The rise of the extreme right arguably began with the Tea Party, or possibly as a reaction to 9/11. What leftist extremism would either have been a direct consequence of?

I see the opposite - Antifa only became a thing as a reaction to the perceived extremism of Trump's base. BLM came about as a reaction to violence by the police (which as an institution is overwhelmingly right-wing.) Right-wing extremism then surged as a counter-reaction to that.

Even Trump's election, itself, was a right-wing populist reaction not to any kind of leftist extremism but to the status quo, and the existence of the left in general.



> The rise of the extreme right arguably began with the Tea Party, or possibly as a reaction to 9/11 ... Even Trump's election, itself, was a right-wing populist reaction not to any kind of leftist extremism but to the status quo, and the existence of the left in general.

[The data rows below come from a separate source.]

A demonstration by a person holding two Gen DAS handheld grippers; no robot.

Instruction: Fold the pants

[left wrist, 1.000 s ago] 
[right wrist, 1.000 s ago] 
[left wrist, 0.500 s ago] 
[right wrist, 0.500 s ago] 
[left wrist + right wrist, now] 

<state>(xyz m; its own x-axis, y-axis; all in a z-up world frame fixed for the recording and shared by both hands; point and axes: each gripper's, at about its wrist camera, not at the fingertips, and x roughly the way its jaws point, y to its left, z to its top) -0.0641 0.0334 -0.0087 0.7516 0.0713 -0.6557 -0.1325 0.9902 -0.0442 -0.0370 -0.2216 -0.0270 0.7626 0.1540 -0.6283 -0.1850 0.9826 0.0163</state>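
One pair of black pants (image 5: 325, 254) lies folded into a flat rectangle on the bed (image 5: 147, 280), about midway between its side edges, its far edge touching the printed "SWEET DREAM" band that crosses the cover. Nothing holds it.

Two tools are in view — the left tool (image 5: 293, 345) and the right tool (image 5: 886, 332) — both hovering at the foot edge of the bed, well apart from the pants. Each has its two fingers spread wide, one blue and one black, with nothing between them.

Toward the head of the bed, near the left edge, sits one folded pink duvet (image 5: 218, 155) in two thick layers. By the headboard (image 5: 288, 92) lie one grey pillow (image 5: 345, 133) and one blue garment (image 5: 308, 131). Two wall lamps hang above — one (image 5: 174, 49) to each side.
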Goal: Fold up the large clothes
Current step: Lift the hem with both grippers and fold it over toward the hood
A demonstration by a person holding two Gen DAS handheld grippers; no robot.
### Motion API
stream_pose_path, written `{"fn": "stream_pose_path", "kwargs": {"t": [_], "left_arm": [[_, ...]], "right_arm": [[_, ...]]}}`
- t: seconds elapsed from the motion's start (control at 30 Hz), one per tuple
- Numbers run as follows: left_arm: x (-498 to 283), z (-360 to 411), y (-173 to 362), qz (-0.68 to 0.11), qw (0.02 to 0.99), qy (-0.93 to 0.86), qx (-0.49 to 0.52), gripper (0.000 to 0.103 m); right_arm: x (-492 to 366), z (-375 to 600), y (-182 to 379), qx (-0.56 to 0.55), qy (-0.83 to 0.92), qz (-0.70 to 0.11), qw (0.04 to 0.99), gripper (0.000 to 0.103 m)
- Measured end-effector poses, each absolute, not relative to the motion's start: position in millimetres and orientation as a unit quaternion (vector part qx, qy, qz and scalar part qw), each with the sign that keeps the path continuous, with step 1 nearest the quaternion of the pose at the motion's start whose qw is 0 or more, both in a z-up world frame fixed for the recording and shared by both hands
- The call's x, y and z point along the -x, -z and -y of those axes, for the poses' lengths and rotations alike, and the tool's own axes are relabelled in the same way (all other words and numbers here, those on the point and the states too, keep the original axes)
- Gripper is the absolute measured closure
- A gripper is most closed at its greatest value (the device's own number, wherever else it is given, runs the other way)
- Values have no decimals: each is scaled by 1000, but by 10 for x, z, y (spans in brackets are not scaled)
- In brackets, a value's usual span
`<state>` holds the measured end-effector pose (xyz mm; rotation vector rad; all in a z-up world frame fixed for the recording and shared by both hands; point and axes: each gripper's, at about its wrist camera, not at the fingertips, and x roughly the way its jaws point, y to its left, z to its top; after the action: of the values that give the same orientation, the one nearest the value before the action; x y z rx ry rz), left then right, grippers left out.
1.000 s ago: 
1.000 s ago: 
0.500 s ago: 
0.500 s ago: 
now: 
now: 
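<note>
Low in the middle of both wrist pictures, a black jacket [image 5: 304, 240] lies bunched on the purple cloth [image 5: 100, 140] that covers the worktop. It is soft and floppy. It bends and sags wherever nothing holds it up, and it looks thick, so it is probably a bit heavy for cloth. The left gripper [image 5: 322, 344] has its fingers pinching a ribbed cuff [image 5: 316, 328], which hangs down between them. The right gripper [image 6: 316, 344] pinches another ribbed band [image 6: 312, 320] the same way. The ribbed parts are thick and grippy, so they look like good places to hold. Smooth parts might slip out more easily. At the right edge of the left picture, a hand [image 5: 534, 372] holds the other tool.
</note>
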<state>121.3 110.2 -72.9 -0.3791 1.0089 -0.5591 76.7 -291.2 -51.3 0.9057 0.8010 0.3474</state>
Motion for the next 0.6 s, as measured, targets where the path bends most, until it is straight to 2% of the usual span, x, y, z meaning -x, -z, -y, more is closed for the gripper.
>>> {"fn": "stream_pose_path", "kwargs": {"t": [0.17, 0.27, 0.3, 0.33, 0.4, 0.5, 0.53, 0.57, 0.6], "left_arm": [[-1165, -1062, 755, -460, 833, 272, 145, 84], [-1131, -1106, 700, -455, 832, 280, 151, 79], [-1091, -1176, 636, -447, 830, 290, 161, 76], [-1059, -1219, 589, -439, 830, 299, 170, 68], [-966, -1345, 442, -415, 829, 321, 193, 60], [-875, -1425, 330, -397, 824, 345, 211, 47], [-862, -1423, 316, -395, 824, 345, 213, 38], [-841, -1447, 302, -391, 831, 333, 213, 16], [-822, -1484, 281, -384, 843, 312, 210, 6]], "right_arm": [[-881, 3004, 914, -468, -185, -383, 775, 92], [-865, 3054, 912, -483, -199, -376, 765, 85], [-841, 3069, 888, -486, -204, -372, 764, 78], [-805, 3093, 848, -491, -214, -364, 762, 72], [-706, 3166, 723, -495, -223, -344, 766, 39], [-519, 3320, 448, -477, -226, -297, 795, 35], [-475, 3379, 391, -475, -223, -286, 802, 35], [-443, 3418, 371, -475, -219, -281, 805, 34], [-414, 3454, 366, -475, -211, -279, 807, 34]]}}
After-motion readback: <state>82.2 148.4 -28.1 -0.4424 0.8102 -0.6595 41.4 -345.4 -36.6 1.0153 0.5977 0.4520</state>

I dispute this. The Tea Party and early 2000s conservatives weren't "extreme right", they were moderate, largely civil (if only because they were late adopters of the Internet), non-violent, and roughly "liberal" in the sense that they were more-or-less on-board with the liberalism contract (individual rights, settle conflicts non-violently, due process, freedom of speech, etc). There was always a fringe far-right element, but they were successfully marginalized. The idea that Trumpism was a reaction to the existence of the left doesn't make a lot of sense--the left has always existed and yet Trumpism didn't catalyze until ~2015.

That said, I suspect you disagree with this characterization, and that's fine. I don't think either of us can prove our positions, so perhaps we can agree on this much: liberalism is worth defending, and we should condemn illiberalism whether from the right or the left, irrespective of who cast the first stone?


>so perhaps we can agree on this much: liberalism is worth defending, and we should condemn illiberalism whether from the right or the left, irrespective of who cast the first stone?

We can agree to that.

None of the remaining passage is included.